Work required: Only the pictures should be dropped; every line of the data must come back exactly as written.

### Recorded information ###

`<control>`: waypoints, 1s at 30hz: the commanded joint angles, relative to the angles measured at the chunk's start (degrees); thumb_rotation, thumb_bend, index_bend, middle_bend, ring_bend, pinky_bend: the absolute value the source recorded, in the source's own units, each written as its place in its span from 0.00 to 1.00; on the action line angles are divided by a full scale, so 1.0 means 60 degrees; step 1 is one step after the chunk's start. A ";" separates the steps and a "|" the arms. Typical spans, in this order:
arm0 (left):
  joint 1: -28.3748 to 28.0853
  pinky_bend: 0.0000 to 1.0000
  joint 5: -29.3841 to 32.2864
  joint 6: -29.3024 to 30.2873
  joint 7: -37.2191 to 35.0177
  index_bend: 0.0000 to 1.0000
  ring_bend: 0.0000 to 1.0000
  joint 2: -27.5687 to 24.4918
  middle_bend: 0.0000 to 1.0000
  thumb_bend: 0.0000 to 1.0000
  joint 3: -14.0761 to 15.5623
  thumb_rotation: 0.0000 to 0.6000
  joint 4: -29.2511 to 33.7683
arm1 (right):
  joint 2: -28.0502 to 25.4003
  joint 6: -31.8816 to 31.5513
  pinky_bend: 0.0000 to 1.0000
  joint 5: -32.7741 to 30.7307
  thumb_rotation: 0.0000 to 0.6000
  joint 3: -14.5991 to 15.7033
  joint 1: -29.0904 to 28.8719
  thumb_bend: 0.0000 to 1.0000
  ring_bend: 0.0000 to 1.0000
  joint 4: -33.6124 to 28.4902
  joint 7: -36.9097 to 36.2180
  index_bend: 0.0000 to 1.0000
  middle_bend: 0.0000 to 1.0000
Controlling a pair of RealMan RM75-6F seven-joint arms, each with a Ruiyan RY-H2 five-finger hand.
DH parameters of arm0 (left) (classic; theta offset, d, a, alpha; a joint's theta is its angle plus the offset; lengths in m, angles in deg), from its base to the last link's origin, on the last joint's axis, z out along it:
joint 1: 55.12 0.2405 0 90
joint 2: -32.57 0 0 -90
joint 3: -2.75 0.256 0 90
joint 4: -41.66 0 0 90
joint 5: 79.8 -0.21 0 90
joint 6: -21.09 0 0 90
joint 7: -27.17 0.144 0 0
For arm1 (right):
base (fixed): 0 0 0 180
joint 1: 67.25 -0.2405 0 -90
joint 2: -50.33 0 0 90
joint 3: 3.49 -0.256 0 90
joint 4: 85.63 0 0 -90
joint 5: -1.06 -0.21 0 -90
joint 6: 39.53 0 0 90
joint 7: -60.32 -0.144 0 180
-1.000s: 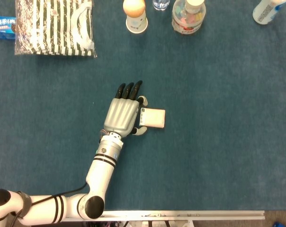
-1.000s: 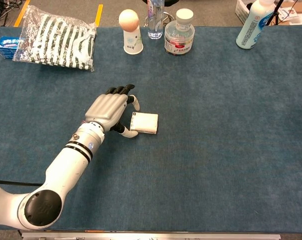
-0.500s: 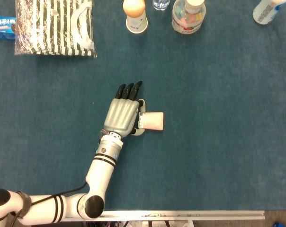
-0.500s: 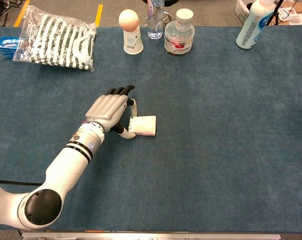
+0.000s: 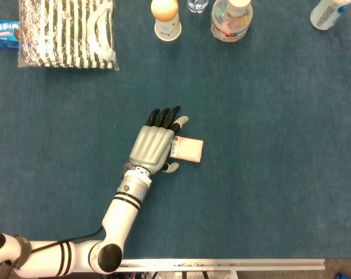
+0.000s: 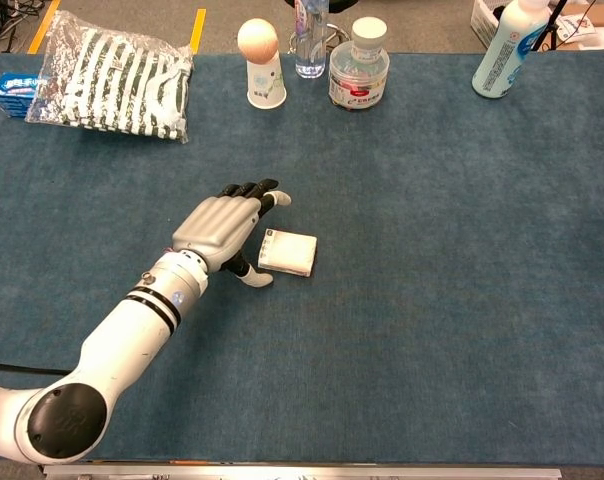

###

Solution to the problem:
`<control>`: waypoints, 1s at 30hz: the commanded joint angles, relative to the angles measured at the chunk's start (degrees); thumb_rotation, thumb_bend, index_bend, middle_bend, ring_bend, pinky_bend: the absolute value the source recorded, in the source's own units, each written as its place in its span from 0.00 to 1.00; on the action line angles are divided by a full scale, so 1.0 means 60 degrees; step 1 is one step after the chunk's start. A ";" separates the steps and a "|" the arms. Typical spans, in this order:
arm0 (left):
  joint 1: -28.3748 to 28.0853
  pinky_bend: 0.0000 to 1.0000
  joint 5: -29.3841 to 32.2864
  joint 6: -29.3024 to 30.2873
  joint 7: -37.2191 to 35.0177
  index_bend: 0.0000 to 1.0000
  ring_bend: 0.0000 to 1.0000
  joint 2: -27.5687 to 24.4918
  middle_bend: 0.0000 to 1.0000
  thumb_bend: 0.0000 to 1.0000
  joint 3: -14.0761 to 15.5623
  thumb_rotation: 0.0000 to 0.6000
  joint 4: -29.2511 to 33.7683
arm1 (right):
  joint 2: -28.0502 to 25.4003
  joint 6: -31.8816 to 31.5513
  pinky_bend: 0.0000 to 1.0000
  joint 5: -32.7741 to 30.7307
  thumb_rotation: 0.0000 to 0.6000
  joint 3: -14.5991 to 15.7033
  joint 1: -29.0904 to 28.8719
  thumb_bend: 0.0000 to 1.0000
  ring_bend: 0.0000 to 1.0000
  joint 4: -33.6124 to 28.4902
  joint 7: -36.9097 to 36.2180
  index_bend: 0.0000 to 1.0000
  middle_bend: 0.0000 to 1.0000
Controlling a pair of RealMan RM75-6F seven-joint arms, each with a Ruiyan RY-H2 five-finger hand.
DH parameters of arm0 (left) (classic; theta offset, d, a, alpha; a joint's theta is its angle plus the offset; lengths in m, angles in deg), from its base to the last link's origin, on the last joint's axis, z out along it:
joint 1: 55.12 0.2405 0 90
joint 2: -32.57 0 0 -90
joint 3: -2.75 0.256 0 90
joint 4: -41.66 0 0 90
joint 5: 79.8 -0.21 0 90
joint 6: -21.09 0 0 90
joint 7: -27.17 0.144 0 0
For arm1 (right):
base (fixed): 0 0 0 180
joint 1: 67.25 -0.2405 0 -90
joint 2: -50.33 0 0 90
joint 3: 3.49 -0.256 0 90
joint 4: 85.63 0 0 -90
joint 5: -1.06 -0.21 0 -90
joint 6: 39.53 0 0 90
joint 7: -60.32 -0.144 0 180
-1.000s: 
-1.000s: 
-0.500s: 
-0.500s: 
+0.000s: 
+0.000s: 

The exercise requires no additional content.